■ **Instructions for the task**
Among these records, which lines include "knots"? Copy them out.

■ **Data for processing**
* * * *

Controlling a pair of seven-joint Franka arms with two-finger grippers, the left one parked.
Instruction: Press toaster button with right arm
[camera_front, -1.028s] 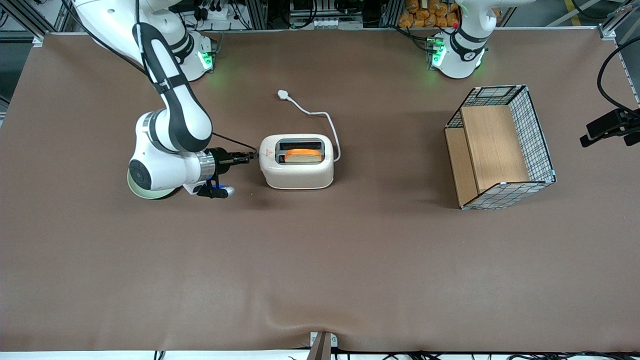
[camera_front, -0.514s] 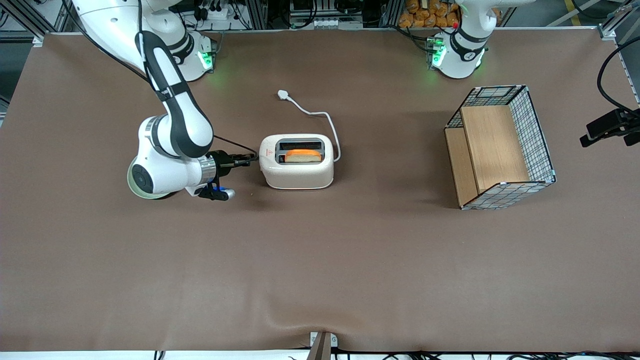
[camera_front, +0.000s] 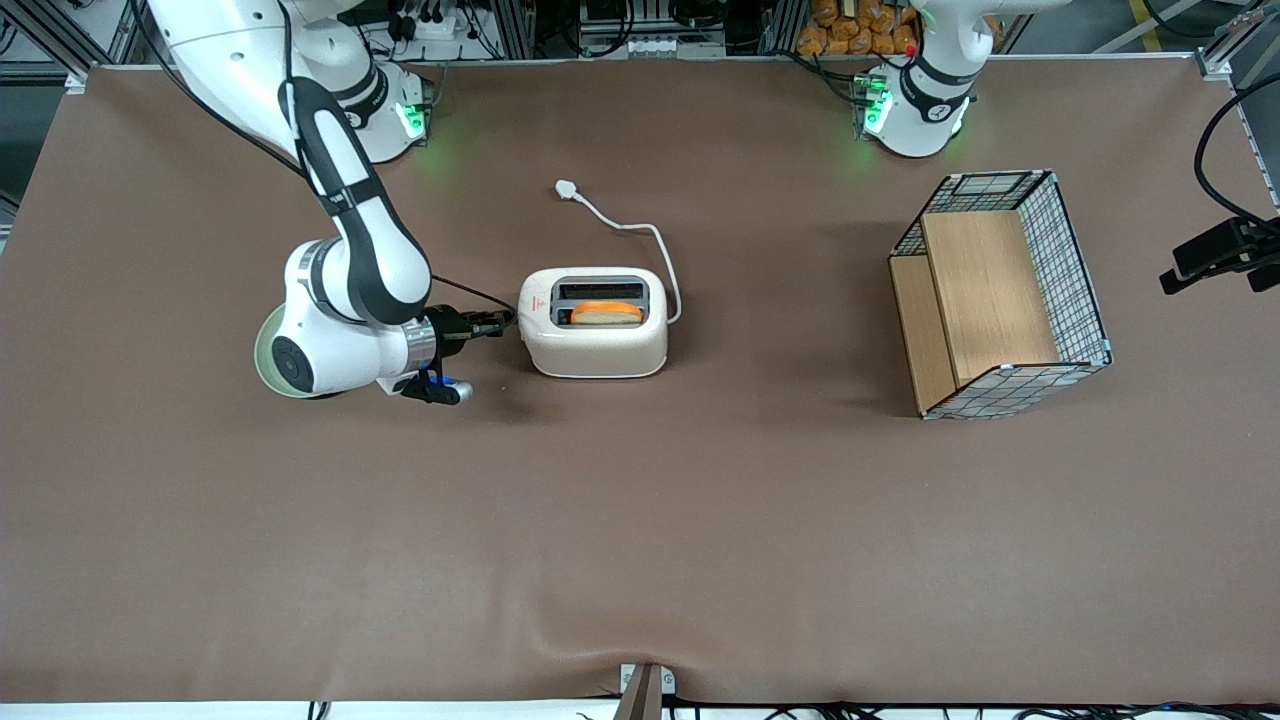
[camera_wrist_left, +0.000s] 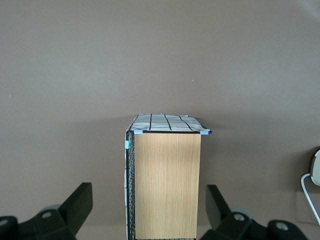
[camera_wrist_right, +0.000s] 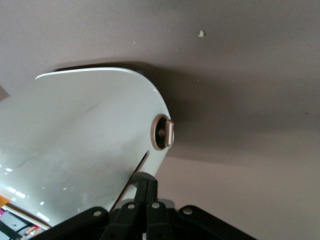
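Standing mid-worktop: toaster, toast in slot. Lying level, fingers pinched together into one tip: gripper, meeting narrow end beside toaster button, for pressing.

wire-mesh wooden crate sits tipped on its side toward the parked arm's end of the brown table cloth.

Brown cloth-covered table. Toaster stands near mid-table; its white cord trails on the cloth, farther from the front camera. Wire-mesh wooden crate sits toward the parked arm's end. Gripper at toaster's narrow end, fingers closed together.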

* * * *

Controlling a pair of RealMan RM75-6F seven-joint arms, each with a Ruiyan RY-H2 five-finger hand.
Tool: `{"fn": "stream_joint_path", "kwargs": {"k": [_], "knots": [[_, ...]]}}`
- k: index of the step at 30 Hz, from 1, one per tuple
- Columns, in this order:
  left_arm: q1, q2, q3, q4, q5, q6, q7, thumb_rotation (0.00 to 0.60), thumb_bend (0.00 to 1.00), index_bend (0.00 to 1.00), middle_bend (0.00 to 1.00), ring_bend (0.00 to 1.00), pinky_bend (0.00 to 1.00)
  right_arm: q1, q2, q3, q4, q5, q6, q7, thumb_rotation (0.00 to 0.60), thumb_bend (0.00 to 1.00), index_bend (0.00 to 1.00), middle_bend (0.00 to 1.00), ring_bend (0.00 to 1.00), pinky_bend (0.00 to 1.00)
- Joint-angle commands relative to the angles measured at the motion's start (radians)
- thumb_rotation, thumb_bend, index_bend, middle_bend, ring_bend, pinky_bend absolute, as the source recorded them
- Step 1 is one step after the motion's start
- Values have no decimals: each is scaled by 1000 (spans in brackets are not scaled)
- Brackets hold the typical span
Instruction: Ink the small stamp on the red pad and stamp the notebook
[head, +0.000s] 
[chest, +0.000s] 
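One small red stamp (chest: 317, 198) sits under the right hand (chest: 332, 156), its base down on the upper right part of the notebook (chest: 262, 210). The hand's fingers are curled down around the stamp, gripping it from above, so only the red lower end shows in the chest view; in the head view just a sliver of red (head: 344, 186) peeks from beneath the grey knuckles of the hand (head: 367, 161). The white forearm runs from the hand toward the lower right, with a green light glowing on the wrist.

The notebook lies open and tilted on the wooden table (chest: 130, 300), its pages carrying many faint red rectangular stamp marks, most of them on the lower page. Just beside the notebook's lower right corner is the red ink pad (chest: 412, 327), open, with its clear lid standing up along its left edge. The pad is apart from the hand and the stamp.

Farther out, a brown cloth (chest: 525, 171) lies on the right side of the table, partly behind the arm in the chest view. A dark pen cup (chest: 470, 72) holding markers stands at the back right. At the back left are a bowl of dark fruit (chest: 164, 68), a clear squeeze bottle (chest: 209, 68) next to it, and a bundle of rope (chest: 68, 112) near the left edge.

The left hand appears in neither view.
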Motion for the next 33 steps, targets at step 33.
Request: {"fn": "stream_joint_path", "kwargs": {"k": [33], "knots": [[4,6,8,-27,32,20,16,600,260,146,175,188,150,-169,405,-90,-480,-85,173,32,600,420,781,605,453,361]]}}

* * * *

■ **Task result**
Tool: `{"fn": "stream_joint_path", "kwargs": {"k": [_], "knots": [[_, ...]]}}`
Request: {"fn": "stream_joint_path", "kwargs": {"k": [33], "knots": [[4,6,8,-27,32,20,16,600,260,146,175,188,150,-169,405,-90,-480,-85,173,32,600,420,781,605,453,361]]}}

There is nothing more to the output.